I'm intending to move out of my mom's by fall, but I have two cats, and idk much about how to care for them on my own. I want to do it right, but I'm not very good with figuring out vet info or other care stuff for them.
Okay, so I’ve just spent the last two hours writing this post for you, in the hopes that you will change your mind. It’s way longer than I intended, but I tried to be thorough and comprehensive. Know that I have strong opinions about how to raise cats because they’re a huge part of my life. You might not agree with what I have to say, but this is what’s worked for me. I urge you to try different things and find out what works best for you! Before I get into it, let me talk about my cats…
I have a four year old orange tabby (Mason) and a sixteen year old tortoiseshell cat (Gretel) pictured in Appendix D. They have completely opposite personalities (Mason is super confident and talkative, Gretel is more standoffish) and they did NOT get along for the longest time. I’ve been with Gretel since she was three years old, so we’re very close and she’s very protective of me. After we moved into our current apartment, my boyfriend and I bought Mason to keep Gretel company. He was a rescue cat that had been previously returned after being adopted once, because he was “fresh”. He gave me the runaround when he first moved in, so I understand what it’s like to have a difficult cat.
It’s taken two years for them to both be comfortable with each other, but last week they fell asleep on the bed together (see Appendix D) and it was so beautiful. These cats have brought so much joy into my life, and I don’t know where I’d be without them. All these experiences, good and bad, have taught me that I never want to live without cats in my life.
Please feel free to direct message me if you want to talk about what taking care of cats on your own will mean for you. I am here for all your cat needs!
The Complete Guide to Living on Your Own (With Cats)
Phase 1: Your New Apartment
Before moving into your new home, follow these steps to make the process as comfortable as possible for your cats. You need to understand that they will be upset and act strange for the first few days, and this is absolutely normal and expected. Give them time- they’ll adjust.
1. Move the cats last. Move everything else you own into your new apartment, and get it set up as much as you can before moving your cats. Make sure there are plenty of places for them to hide that are easily accessible, like under your bed or in the back of a closet. Initially your cats will be very shell-shocked, and it will be easier for them to adjust if they smell familiar furniture and are able to find a secure place to hide.

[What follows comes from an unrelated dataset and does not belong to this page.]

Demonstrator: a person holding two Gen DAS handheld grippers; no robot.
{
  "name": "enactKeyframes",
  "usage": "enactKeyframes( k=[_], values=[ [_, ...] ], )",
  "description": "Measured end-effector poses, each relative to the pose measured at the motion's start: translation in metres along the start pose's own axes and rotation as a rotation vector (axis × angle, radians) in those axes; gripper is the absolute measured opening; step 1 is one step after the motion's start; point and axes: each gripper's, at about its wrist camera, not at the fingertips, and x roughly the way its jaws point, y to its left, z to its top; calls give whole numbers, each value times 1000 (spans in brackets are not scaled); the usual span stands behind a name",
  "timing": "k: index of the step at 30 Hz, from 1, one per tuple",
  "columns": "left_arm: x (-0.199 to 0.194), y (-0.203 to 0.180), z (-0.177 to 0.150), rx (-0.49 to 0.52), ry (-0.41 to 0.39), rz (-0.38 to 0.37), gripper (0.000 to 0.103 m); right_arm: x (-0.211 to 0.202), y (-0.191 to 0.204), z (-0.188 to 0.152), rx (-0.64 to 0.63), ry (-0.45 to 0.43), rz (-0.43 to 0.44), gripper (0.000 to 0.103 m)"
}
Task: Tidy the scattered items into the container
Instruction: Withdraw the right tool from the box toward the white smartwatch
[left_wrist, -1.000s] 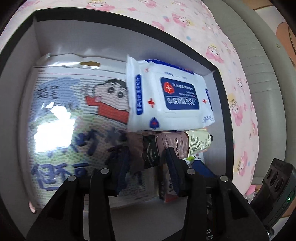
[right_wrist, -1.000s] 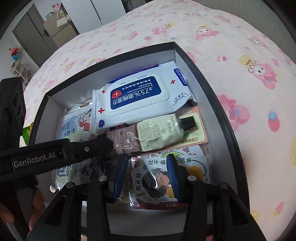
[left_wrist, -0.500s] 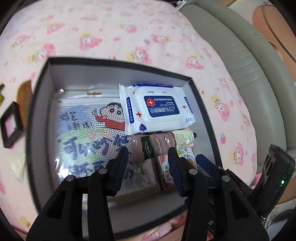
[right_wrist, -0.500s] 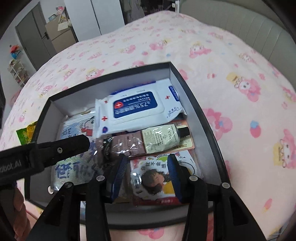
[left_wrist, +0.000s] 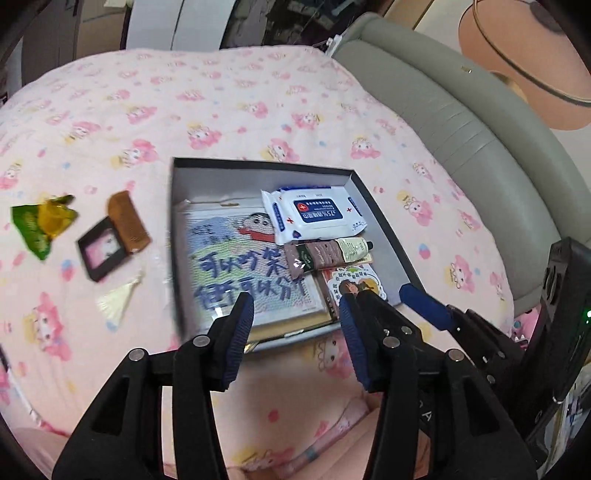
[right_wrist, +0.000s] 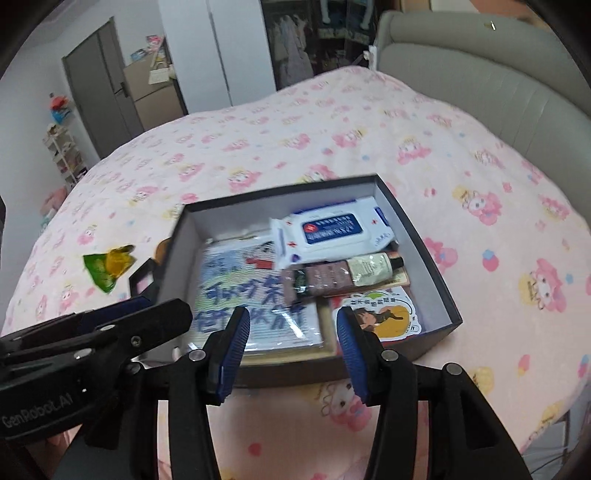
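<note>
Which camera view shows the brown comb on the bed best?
The left wrist view: the brown comb lies fully visible beside the small framed picture, left of the box. In the right wrist view the box wall hides nearly all of it.

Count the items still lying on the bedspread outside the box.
3, all left of the box: green snack wrapper, small black frame, and wooden comb with tassel. Others may be hidden.

the box wall (right_wrist: 173, 254) is hiding most of the comb (right_wrist: 161, 248) and framed picture (right_wrist: 142, 280); print on the wipes pack (left_wrist: 314, 212) is staying too small to read
</note>
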Motion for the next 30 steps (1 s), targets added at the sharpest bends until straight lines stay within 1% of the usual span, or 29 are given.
enactKeyframes(
  k=[6, 8, 12, 16, 20, 24, 30],
  values=[
    [-51, 18, -16, 14, -51, 27, 51, -38, 39, -8, -66, -54, 25, 48],
    [-64, 24, -21, 14, -66, 40, 51, -46, 50, -12, -80, -64, 34, 50],
    [-88, 39, -31, 11, -90, 69, 51, -57, 73, -19, -120, -76, 52, 51],
    [-110, 57, -43, -15, -114, 86, 51, -65, 92, -25, -148, -82, 76, 51],
    [-129, 77, -52, -47, -135, 101, 52, -68, 113, -28, -174, -67, 116, 51],
    [-145, 98, -60, -80, -158, 122, 52, -70, 140, -32, -224, -72, 138, 52],
    [-167, 138, -73, -143, -187, 175, 53, -62, 182, -34, -284, -55, 196, 52]
  ],
)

2. Feliway. Buy yourself Feliway and spray it on walls and around doorways at your kitty’s eye level. I can’t tell you what it is or why it works (Science Side of Tumblr please explain), but your cats smell it and will feel much calmer. Feliway also helps when your cat starts peeing on everything, see Phase 2: Tantrums.
3. Moving your cats. If you have two cats, make sure that you move both cats at the same time. Even if they’re not the best of pals, a familiar face in a time of stress will soothe them. In the car ride they will cry, drool, pee, and sound like they’re dying. This is horrible to hear, but no that it’s only temporary. If you were in their situation you would act the same way!
Hyperventilating. If you hear your cat start to hyperventilate, move them out of the carrier and comfort them immediately. I was transporting a cat with a high fever to the vet once and he started to do this, so I literally pulled over and drove with the cat in my lap the rest of the way. Once in my lap, he relaxed and started to breathe normally. The vet told me that I was lucky I did this, because the cat could’ve had a heart-attack.
4. In the new apartment. Open your cat carrier and allow your cats to explore their new home at their own pace. Depending on your cat’s confidence, they might make a beeline for your bed and hide under it for the next two days. This is absolutely fine. Your cats may not want to eat or use the bathroom during these first few days, and this is normal. You often won’t eat if you’re stressed out, so understand that when they’re hungry, they’ll eat. If one of your cats is very upset, place their food and water bowl in the room they’re hiding in, so that they won’t feel threatened while they eat.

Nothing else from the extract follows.